Each value represents the mean ± the standard deviation of four replicate samples. AMN-107 research buy (TIFF 493 KB) Additional

file 2: Figure S2: Histopathological lesions in mouse selleckchem Tissues infected with T. gondii RH-OE and RH-GFP at 5 days after infection. Tissues were fixed in 10% formalin solution. After fixation, they were embedded in paraffin wax, sectioned to 4 μm, and then stained with hematoxylin and eosin (HE). (A, B) Liver, focal inflammatory cell infiltration was found in all groups. (C, D) Spleen, mononuclear cell infiltration in serosa and fat tissue (arrow-head in C and detail in inset). (E, F) Lung, slight to mild inflammatory cell infiltration. Histopathological findings were similar in both groups. Multifocal inflammatory cell infiltration was found in the liver. In the spleen, no significant changes were observed in parenchyma, however mononuclear cell infiltration was observed in serosa and fat tissue, which indicated peritonitis. Also, slight to mild inflammatory cell infiltration was found in the lung tissue. (TIFF 3 MB) Additional file 3: Figure S3: TgCyp18 mutants, namely 17GEH19 to 17AAA19 LY3023414 supplier and 149RP150 to 149YV150, which are located in the N and C termini

of the protein, respectively, had reduced interactions with CCR5 [15]. To generate TgCyp18 mutants, primers containing an EcoRV site (boldface) (5′-CAT GGA TAT CGA CAT CGA CGC AGC AGC TGC-3′) and a NruI restriction site (boldface) (5′-CCG TGA TTT TCG CGA CCT TAG ACA CGT AGC-3′) were used. Amplicons were digested with EcoRV and NruI and then ligated into pCR4-TOPO-TgCyp18, which had been treated with EcoRV and NruI to give pCR4-TOPO-MTgCyp18. pCR4-TOPO-MTgCyp18 was digested with NcoI and NheI and the resulting products ligated into pHXNTPHA, resulting in the plasmid, pHXNTP-MTgCyp18HA. The coding sequence corresponding to the full-length TgCyp18 mutant fused to HA (MTgCyp18-HA) was obtained from pHXNTP-MTgCyp18HA by NcoI and BglII digestion. Liberated fragments were

treated with the Klenow fragment and inserted into the EcoRV site of pDMG. The pDMG-MTgCyp18HA vector contained expression cassettes for GFP, DHFR-TS and MTgCyp18-HA. The resultant recombinant T. gondii clones of pDMG-MTgCyp18HA were designated RH-DN. Glycogen branching enzyme Western blot analysis of T. gondii tachyzoite of RH-DN clones (C1, C2, C3) including RH-WT and RH-OE clones (C1, C2 and C3) was performed.
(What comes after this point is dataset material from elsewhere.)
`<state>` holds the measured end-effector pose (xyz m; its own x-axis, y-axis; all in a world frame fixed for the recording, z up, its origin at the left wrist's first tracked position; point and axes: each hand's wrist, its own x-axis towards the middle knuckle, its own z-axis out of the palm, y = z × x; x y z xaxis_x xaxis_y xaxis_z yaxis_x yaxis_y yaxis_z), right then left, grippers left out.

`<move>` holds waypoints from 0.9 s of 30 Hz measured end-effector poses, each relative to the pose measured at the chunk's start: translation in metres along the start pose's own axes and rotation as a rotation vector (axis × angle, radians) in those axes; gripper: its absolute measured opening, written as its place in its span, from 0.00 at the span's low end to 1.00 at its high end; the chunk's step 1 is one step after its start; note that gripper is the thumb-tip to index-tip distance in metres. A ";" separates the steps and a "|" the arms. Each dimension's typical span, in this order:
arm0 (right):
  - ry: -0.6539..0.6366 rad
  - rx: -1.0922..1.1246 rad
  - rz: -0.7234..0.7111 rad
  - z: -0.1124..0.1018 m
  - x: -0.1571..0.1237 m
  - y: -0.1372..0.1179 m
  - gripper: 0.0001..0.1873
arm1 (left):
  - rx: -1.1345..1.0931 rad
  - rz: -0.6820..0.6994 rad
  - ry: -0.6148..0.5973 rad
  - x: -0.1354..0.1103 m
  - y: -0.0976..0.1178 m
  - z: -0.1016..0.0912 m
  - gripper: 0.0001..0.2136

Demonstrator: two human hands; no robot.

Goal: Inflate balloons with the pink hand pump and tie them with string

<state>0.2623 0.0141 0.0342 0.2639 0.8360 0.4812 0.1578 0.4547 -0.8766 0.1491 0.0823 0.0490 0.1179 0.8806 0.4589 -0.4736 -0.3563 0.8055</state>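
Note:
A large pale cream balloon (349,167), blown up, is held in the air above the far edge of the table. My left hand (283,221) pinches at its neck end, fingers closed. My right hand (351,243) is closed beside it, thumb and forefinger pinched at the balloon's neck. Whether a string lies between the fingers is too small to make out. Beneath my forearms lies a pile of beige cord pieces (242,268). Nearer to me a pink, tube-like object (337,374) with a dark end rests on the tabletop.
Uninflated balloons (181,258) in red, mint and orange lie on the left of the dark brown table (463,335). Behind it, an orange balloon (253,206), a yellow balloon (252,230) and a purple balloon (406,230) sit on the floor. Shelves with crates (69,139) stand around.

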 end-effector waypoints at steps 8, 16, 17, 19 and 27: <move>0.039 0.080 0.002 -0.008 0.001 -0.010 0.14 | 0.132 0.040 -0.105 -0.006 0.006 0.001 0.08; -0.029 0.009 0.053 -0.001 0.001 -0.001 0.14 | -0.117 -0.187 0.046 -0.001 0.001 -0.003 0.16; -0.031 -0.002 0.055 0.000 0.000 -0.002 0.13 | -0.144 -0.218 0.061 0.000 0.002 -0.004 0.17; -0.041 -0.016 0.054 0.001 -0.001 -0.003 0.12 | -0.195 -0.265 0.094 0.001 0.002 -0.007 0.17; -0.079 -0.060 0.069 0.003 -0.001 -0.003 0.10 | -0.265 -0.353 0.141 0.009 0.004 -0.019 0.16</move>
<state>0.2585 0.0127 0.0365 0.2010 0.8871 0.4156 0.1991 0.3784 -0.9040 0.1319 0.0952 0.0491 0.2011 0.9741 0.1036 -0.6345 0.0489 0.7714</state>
Because the RH-DN C3 clone expressed high levels of MTgCyp18-HA it was selected for further study. (TIFF 684 KB) Additional file 4: Figure S4.: (A) IL-12 production in the ascites fluid of infected mice. Wild type mice were infected intraperitoneally with T. gondii tachyzoites. At 3 and 5 days post-infection (dpi), IL-12 production in the ascites fluid was measured. Each value represents the mean ± the standard deviation of four replicate samples.